Zum Leserbrief «Das Gesetz wurde zu schnell in Kraft gesetzt», Ausgabe vom 30. November
07. Dezember 2017, 04:39

Der Leserbrief handelt einerseits von Problemen der Organentnahme. Andererseits ist die Rede von der Angst vor dem Tod – weil niemand so recht wisse, was nachher auf einen zukomme. Zugegeben: Man weiss nicht viel darüber, aber doch einiges.

Kürzlich äusserte jemand den «frommen Wunsch», Hitler möge für seine Verbrechen mit einem 500-jährigen Fegefeuer bestraft werden. Das ist jedoch irreal, denn in der Ewigkeit gibt es keine Zeit, wie dies in den Psalmen steht.

Auch Goethe schreibt: «In der Ewigkeit gibt es keine Zeit, auch keine Nachwelt, sondern nur Mitwelt.» Raum und Zeit sind aufgehoben.

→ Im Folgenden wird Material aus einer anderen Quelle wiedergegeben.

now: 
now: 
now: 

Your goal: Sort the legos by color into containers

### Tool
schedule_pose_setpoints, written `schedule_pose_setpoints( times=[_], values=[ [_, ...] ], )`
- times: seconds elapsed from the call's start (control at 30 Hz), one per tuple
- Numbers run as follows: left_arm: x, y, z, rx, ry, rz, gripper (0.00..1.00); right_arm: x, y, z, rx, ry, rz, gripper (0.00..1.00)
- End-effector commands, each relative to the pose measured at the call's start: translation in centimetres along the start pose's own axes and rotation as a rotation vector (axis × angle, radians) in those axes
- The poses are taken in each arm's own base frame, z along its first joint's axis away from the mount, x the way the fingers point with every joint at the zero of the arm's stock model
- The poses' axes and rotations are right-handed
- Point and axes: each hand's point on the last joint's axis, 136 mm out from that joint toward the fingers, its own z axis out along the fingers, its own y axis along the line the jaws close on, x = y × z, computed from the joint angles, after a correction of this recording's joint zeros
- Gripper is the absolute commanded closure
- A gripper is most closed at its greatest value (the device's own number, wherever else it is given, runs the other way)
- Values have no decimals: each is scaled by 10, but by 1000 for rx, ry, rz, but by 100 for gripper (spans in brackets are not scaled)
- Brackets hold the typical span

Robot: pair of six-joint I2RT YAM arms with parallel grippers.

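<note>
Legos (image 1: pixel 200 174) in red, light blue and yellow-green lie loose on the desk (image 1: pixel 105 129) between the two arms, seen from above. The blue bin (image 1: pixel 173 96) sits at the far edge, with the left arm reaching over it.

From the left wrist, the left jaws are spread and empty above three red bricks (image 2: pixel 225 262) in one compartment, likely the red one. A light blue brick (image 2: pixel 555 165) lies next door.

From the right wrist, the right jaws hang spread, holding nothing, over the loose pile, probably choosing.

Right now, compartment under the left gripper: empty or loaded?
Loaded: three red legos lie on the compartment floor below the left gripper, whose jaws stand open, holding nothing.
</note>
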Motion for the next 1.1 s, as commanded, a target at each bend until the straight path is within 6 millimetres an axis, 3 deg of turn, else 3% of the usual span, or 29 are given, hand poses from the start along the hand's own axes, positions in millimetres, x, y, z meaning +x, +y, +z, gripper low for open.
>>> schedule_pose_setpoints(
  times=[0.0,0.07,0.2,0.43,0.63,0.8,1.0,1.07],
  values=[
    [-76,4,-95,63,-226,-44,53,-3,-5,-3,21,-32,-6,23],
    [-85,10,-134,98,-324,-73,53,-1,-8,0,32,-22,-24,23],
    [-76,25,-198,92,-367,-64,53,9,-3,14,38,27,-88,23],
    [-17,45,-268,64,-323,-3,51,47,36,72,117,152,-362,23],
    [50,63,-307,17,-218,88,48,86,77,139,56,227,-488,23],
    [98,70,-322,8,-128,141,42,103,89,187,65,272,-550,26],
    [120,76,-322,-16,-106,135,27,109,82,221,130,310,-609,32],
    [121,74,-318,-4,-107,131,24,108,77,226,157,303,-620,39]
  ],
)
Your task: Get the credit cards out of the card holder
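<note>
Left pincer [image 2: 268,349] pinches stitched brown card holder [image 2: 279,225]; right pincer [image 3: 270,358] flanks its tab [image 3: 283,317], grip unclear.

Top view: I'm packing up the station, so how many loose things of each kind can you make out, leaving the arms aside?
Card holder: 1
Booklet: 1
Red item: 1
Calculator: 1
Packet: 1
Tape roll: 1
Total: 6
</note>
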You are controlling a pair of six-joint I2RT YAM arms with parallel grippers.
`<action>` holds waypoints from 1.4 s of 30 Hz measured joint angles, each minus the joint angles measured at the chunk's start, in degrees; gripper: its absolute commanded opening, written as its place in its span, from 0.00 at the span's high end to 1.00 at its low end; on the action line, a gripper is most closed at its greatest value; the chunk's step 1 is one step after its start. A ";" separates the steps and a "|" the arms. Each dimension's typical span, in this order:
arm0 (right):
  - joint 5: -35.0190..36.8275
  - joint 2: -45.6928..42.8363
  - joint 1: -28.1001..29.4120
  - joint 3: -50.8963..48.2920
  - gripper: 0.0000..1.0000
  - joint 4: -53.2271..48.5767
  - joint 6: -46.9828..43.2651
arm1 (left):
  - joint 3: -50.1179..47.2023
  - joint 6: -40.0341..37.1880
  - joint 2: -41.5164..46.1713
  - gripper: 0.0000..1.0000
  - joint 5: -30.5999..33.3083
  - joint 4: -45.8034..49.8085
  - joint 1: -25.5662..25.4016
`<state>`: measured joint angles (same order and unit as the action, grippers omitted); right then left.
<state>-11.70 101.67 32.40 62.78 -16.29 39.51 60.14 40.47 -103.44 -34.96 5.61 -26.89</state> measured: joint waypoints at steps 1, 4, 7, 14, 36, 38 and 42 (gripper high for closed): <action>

Nach kirchlicher Vorstellung ist Jesus nach seinem Tod am Karfreitag zu den Verdammten in der Hölle abgestiegen. Als er sich umschaute, sah er lauter arme Teufel, erbarmte sich ihrer und erlöste auch sie. Eine ewige Verdammnis wäre identisch mit der Erklärung der Kapitulation Gottes vor den Menschen. Gott aber lässt die Sonne aufgehen über alle Menschen.

Vorher aber dürfte es noch einmal ungemütlich werden, wenn das Jüngste Gericht über die Bühne geht. Die Menschen werden sich in grosser Angst zitternd aneinanderschmiegen und stöhnen: «Ihr Berge fallet über uns!» (Apokalypse 6, 16) Vorsicht dann vor unserem Hausberg!